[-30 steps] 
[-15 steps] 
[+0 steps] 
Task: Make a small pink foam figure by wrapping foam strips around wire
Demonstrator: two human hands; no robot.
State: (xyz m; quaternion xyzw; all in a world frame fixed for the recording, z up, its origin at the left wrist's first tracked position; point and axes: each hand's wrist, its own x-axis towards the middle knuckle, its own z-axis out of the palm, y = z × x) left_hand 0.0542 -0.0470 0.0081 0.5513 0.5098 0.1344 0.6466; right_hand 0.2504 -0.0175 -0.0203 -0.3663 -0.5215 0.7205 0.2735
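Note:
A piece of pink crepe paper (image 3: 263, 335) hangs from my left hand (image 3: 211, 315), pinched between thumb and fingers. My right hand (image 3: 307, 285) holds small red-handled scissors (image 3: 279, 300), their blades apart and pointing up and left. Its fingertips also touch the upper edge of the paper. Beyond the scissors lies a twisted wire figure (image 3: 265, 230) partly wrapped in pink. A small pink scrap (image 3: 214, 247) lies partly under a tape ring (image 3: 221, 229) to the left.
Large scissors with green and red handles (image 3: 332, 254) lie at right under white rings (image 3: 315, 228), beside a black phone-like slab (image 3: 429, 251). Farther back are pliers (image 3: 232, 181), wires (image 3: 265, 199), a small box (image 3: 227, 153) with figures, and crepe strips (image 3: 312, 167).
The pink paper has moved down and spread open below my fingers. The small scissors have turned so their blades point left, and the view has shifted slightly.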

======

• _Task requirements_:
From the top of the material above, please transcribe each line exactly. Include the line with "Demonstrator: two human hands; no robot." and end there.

• _Output below_:
[-30 steps] 
[-15 steps] 
[+0 steps] 
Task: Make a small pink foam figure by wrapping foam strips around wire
Demonstrator: two human hands; no robot.

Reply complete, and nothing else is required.